Part two dives into how to increase your profit margin by using data to optimize your operating hours.
In part one of how to increase your profit margin by optimizing your operating hours, we tackled what factors you should consider when optimizing operating hours for your retail store, restaurant, or other commercial space. Some of those considerations can affect whether your hours change season to season or if there are contractual stipulations that limit what you can do.
With those considerations taken into account, we can dive into using data to optimize your store hours. Knowing which days are busiest is the first important step but to really optimize, you really need to drill down into the hourly traffic.
Study Your Traffic
Generally speaking, there are three types of hourly patterns commercial spaces which traffic volume falls into. These patterns will help you understand when you are your at your busiest and when you’re at your slowest.
This is the most common type of distribution pattern. It shows that the busiest times are in the middle of the day while the volume of customers tapers off around opening and closing hours. These hours generally indicate that the current hours have been optimized. It is possible that traffic could be busier outside of operating hours if your surveyed customers have indicated they would like to shop earlier or later. However, with normal volume distribution shown in the chart above you should be wary as it seems less likely to be the case.
High Opening Hours Volume Distribution
The next typical customer volume distribution is weighted near opening hours. Traffic peaks at the beginning of the working day and tapers off near the end. This indicates that there might be an opportunity to get more customers by opening earlier.
High Closing Hours Volume Distribution
The other side of the coin is when volume is weighted near closing hours. When traffic peaks at the end of the day it could indicate that you might be able to get more customers and a higher profit margin by staying open later in the day.
Gathering Accurate Data
Collecting accurate data is very important in order to successfully optimize your hours. Unfortunately, the human mind is easily fooled so eyeballing it may not be the best option. As an example, let’s say a retail store sees a surge of around 40 customers between 1:20 p.m. and 1:40 p.m. but otherwise very few customers come in 20 minutes before or after those times. At the end of the day, one or two customers comes in every minute and there are never more than five or six people in the store at any given time. It may seem less busy than the midday rush, but it is actually twice as busy at the end of the day.

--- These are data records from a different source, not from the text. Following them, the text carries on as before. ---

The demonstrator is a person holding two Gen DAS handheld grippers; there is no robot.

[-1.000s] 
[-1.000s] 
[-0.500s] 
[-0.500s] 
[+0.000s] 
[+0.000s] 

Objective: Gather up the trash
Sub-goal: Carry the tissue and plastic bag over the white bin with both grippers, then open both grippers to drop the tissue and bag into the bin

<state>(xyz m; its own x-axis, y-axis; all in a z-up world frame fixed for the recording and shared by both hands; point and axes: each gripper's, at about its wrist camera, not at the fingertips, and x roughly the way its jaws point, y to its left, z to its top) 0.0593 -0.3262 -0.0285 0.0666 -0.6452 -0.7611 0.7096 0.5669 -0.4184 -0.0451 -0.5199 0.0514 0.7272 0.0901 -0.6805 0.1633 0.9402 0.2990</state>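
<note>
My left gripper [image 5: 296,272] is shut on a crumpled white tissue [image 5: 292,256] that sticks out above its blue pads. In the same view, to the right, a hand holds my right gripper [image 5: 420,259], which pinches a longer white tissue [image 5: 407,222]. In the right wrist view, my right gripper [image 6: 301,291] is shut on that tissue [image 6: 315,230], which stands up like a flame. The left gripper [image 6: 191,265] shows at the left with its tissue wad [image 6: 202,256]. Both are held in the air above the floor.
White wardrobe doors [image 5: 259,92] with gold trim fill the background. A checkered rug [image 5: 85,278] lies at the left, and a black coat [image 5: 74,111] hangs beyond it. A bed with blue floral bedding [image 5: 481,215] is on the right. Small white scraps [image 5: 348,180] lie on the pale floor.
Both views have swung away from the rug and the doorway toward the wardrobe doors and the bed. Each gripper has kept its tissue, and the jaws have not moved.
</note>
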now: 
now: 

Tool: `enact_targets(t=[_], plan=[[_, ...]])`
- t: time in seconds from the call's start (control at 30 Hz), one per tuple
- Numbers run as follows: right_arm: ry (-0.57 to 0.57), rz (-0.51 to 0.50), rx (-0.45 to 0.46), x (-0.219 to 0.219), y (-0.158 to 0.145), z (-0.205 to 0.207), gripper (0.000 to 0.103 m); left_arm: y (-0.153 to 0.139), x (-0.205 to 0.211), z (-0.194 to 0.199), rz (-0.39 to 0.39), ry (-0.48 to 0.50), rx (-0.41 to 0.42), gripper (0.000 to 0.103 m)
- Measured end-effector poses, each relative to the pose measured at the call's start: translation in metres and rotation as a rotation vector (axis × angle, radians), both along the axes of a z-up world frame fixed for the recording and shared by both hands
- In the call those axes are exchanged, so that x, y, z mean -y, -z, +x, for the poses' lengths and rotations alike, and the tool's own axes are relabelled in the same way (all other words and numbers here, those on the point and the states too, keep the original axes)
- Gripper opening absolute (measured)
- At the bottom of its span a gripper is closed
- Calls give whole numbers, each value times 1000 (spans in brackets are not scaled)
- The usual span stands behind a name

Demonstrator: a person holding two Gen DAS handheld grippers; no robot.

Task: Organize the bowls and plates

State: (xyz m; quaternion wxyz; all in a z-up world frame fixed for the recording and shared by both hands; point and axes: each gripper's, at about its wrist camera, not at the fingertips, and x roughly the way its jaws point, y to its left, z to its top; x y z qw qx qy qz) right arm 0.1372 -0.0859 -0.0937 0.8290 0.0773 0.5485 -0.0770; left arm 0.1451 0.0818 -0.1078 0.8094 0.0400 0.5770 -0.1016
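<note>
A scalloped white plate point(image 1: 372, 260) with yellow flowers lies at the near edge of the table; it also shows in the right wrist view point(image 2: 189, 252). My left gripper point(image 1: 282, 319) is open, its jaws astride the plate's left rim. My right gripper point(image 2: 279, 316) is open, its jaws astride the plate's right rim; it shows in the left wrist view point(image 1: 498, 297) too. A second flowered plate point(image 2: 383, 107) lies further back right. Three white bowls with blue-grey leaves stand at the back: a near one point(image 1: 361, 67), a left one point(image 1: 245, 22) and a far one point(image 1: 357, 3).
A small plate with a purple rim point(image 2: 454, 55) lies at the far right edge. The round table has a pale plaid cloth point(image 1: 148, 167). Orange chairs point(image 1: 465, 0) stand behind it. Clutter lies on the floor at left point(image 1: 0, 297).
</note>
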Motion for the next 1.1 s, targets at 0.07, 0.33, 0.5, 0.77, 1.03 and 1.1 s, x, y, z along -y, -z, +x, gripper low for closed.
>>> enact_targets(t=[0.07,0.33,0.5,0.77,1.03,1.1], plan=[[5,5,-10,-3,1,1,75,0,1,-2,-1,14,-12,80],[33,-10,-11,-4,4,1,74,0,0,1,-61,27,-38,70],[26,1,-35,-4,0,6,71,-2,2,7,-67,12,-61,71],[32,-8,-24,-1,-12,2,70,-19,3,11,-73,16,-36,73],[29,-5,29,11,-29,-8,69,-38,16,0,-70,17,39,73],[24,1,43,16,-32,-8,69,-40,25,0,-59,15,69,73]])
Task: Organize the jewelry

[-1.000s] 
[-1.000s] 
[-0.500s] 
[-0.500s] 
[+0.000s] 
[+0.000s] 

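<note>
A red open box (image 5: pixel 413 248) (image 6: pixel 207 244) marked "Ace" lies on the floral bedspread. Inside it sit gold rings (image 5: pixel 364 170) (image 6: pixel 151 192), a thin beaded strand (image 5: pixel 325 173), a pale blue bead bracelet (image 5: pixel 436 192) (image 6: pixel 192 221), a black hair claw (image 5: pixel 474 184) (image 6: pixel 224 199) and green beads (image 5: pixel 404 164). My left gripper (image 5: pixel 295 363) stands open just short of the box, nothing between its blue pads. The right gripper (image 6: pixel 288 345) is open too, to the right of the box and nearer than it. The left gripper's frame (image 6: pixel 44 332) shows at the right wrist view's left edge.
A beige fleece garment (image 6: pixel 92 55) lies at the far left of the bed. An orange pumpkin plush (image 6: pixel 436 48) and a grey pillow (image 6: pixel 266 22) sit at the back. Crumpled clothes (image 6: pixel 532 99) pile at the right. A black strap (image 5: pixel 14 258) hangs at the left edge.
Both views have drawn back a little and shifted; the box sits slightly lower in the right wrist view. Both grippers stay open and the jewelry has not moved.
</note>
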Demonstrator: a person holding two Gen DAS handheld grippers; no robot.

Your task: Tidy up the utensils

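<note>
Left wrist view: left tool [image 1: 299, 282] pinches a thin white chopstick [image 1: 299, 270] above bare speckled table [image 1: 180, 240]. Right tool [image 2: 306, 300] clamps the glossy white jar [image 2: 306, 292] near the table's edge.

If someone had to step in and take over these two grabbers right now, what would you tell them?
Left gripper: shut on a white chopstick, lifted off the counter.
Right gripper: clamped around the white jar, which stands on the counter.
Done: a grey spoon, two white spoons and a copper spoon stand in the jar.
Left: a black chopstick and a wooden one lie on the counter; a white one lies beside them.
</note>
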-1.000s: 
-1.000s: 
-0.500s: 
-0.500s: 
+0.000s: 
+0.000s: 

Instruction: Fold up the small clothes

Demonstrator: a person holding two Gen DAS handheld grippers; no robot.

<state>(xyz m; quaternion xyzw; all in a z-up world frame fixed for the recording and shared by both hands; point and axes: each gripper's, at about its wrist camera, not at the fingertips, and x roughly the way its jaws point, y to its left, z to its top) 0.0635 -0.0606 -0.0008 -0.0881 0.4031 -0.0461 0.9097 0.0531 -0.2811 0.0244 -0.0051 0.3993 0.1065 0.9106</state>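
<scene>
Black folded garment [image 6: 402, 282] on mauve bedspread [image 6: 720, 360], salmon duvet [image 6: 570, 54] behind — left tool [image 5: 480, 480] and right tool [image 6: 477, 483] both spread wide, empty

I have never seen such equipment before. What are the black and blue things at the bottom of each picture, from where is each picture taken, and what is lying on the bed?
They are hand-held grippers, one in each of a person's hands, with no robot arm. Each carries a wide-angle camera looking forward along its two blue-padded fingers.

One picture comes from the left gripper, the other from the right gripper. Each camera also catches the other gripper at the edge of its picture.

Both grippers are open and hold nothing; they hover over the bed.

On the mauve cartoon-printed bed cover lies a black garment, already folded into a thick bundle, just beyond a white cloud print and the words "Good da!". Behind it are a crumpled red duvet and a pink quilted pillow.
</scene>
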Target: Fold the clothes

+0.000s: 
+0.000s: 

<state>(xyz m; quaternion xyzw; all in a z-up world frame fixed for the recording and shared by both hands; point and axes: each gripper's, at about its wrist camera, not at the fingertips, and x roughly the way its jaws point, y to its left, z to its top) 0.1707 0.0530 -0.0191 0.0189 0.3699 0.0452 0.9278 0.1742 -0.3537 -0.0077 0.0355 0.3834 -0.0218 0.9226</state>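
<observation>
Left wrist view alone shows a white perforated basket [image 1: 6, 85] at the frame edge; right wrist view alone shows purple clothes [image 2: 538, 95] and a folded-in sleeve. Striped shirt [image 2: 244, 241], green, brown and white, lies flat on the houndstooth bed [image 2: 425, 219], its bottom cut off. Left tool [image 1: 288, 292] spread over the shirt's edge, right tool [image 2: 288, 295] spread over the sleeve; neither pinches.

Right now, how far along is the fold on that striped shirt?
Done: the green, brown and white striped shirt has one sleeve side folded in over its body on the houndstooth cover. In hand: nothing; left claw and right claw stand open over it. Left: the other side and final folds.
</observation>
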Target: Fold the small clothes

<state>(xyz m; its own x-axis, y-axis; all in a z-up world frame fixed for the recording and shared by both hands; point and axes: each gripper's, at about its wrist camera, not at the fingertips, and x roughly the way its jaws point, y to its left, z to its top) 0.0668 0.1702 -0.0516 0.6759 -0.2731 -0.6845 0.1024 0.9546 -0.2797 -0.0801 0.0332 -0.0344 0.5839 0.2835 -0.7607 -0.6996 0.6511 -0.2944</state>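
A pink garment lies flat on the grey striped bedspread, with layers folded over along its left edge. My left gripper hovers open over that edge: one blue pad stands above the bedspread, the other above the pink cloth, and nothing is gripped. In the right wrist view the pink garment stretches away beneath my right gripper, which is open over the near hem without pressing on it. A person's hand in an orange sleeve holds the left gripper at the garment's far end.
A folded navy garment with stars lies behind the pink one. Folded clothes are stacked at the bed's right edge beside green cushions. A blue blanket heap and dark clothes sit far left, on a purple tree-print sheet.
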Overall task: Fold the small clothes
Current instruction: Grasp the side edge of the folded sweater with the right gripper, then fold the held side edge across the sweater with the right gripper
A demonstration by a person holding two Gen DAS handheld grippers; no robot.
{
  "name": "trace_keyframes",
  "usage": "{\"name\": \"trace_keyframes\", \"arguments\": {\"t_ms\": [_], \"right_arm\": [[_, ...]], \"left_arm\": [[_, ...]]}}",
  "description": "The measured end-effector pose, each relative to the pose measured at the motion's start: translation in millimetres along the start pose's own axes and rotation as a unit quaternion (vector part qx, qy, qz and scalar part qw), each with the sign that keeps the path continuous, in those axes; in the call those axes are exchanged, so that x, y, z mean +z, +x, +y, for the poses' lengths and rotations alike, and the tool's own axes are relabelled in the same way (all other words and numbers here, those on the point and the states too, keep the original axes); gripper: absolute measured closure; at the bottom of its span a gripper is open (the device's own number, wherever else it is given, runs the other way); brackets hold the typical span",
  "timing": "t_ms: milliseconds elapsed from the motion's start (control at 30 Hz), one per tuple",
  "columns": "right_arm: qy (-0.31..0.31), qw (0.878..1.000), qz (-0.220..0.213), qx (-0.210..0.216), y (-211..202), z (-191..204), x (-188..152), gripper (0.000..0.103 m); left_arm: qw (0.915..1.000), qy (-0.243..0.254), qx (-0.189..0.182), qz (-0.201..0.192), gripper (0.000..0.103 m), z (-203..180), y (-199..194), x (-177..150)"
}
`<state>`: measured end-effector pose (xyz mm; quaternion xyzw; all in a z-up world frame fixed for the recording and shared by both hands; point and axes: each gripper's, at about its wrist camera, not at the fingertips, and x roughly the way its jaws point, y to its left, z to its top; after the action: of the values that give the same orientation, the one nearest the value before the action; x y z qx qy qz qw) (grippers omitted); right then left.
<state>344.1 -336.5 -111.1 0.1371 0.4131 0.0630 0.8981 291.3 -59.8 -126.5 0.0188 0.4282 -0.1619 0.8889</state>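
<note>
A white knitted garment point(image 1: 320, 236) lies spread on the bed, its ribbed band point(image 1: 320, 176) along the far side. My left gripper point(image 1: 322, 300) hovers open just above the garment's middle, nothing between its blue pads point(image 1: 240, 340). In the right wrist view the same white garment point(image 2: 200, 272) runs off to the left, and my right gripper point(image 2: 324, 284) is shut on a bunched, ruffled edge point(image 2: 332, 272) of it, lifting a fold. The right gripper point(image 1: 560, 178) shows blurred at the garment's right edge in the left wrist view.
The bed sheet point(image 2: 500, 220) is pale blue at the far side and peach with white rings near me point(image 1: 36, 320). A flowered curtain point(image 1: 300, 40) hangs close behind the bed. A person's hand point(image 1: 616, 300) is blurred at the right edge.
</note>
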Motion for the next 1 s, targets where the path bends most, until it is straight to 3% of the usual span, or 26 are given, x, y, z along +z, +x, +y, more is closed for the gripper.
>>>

An easy and automatic way to collect data is to use a WiFi marketing platform like Connect. It uses your existing WiFi infrastructure to count not only how many people come to your venue but also other key metrics like how long they dwelled or how many times they return to your location or visit another location.
Optimizing Your Hours
Now that you’ve collected your data, you can plan out how to optimize your hours. One strategy is to just extend your hours at the beginning or end of the day but that may not always be the best strategy. It is possible that by extending hours and promoting it to customers could just shift the timing of when they visit as the example above shows. Extending your hours by an hour or two at the end of the day, for example, may just convince a current customer to visit later in the day. So the overall volume of customers and profit margin stays the same but operating costs have increased.
There is a more efficient way of optimizing your hours. For example, if your venue is a coffee shop that peaks during opening hours (for that first in the morning coffee rush) but tapers off at the end of the day, you can possibly increase sales without increasing expense on staffing. Instead of just opening earlier, you should also experiment with closing earlier as well. Effectively, you’ll shift the last hour or two of the day to the beginning of the day. If sales are much higher at the beginning of the day, you’ve increased your revenue without increasing operating expenses.
When optimizing your hours of operation it all comes down to capturing data, studying it, and experimentation.